つくづくも、いい子だと桐谷は思っていた。
返事をしない子や、礼を言わない子は、最近では珍しいことではない。

普通の感覚がどういうものかの定義はわからないが、桐谷が子供だった頃当たり前だったことが、今では『よくできた子、素晴らしい子』となっているように思う。

それを基準に鑑みるに、かなえはおそらく、そういったことを小さい頃からずっと、親御さんに教えられてきたのだろう。

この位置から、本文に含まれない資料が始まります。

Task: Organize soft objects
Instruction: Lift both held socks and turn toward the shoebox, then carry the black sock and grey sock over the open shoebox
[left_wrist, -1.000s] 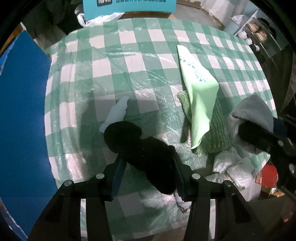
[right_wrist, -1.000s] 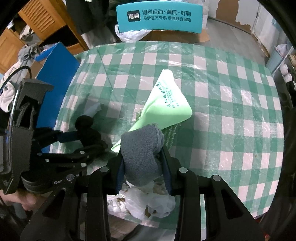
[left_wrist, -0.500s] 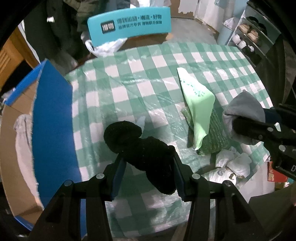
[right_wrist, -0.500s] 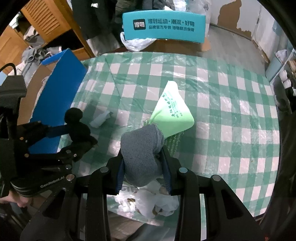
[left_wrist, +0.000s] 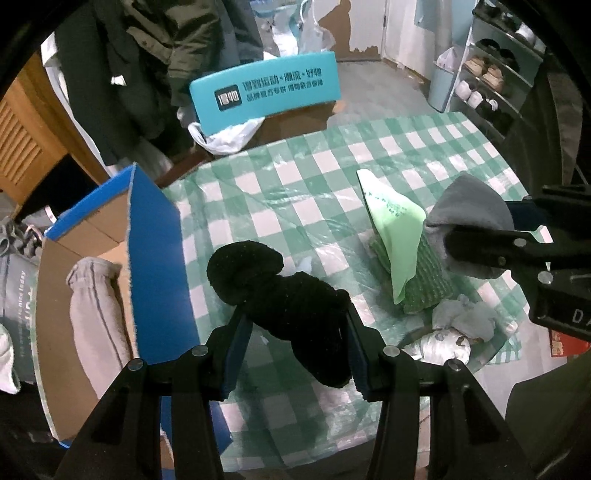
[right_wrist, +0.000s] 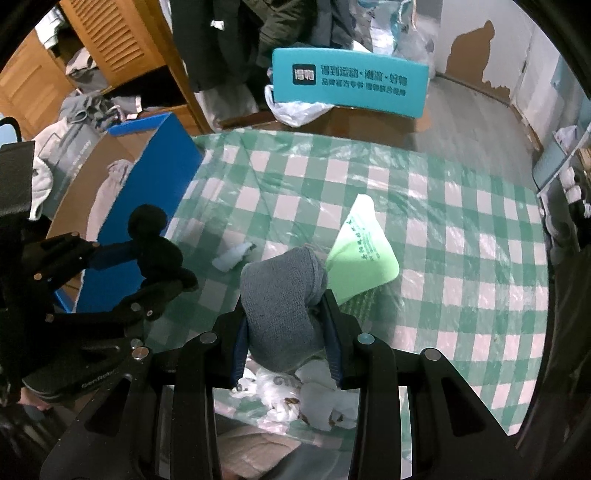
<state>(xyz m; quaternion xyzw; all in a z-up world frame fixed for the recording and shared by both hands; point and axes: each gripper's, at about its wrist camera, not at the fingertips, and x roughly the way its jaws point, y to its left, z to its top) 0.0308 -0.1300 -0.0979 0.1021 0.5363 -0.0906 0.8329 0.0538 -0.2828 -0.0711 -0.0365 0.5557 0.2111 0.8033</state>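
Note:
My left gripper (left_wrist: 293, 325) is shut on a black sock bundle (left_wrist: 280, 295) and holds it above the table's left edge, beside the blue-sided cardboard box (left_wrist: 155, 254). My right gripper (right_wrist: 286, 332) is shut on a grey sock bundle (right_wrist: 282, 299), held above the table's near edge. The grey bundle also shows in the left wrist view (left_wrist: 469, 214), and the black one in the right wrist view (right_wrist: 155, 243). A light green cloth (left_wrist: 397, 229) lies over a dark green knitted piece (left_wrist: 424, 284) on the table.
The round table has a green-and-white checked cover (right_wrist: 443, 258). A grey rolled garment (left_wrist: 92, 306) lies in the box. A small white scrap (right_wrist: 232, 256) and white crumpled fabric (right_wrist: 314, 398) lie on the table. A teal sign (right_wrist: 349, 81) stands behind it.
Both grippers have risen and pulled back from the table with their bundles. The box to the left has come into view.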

ごく自然に出てくる、かなえのありがとうやごめんなさい、はいやわかりません、などは何故か桐谷にとって耳障りのいいものであった。


「裸になりなさい。」

「はい。」

首輪と手首輪と足首輪が付けられた。落ち着いた赤色の輪には金具がそれぞれについている。パーツ同士を繋いだり、吊す時にも、拘束するにも何にでも使える。

「ほんのり桜色のお前の肌によく似合うぞ。檻に入りなさい。四つん這いだ。」


しっかりとした知識などないかなえだったが、いよいよSMの世界に入ったのだと認識した。
そして、私はM奴隷。
四つん這いで檻に向かいながら、かなえは被虐感に悶えながら中心の蜜を垂らしていた。


この高揚感

この被虐感

この羞恥心


すべてがかなえに身悶えを与え、エクスタシーがすぐそこまで押し寄せていた。